**Information supplied:**
◆ ◆ ◆ ◆ ◆
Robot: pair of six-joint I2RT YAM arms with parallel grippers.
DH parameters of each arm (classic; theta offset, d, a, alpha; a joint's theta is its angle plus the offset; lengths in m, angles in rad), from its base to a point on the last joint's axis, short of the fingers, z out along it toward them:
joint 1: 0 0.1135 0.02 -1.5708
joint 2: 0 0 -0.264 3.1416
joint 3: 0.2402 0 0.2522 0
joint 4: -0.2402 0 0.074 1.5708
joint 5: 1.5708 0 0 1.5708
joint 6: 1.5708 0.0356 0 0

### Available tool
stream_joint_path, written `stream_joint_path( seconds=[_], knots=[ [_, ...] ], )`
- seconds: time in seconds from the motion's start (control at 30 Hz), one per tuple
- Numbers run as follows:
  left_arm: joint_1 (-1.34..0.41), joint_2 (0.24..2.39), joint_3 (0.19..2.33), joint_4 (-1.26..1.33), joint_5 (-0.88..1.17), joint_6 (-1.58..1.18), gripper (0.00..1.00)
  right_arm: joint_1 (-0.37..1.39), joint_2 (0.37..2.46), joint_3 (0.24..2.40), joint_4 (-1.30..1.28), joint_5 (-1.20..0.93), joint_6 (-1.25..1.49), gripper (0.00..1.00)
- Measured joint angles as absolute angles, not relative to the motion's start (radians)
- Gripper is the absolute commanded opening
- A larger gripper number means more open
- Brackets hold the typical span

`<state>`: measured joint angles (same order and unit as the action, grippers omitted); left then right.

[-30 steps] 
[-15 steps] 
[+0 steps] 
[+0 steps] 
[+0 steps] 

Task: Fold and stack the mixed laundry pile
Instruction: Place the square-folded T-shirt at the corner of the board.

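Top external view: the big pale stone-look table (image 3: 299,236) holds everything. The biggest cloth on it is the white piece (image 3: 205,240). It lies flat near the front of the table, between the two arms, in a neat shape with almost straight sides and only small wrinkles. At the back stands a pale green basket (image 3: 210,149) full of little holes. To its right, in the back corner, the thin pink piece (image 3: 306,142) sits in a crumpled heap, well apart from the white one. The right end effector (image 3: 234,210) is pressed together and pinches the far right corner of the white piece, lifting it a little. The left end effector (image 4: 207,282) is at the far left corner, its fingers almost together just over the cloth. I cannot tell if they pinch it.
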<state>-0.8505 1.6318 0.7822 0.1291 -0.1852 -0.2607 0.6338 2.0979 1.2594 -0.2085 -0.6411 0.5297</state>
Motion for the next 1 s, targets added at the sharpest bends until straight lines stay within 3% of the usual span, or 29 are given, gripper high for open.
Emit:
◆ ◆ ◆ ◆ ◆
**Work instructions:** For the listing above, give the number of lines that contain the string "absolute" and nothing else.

**Answer space:** 2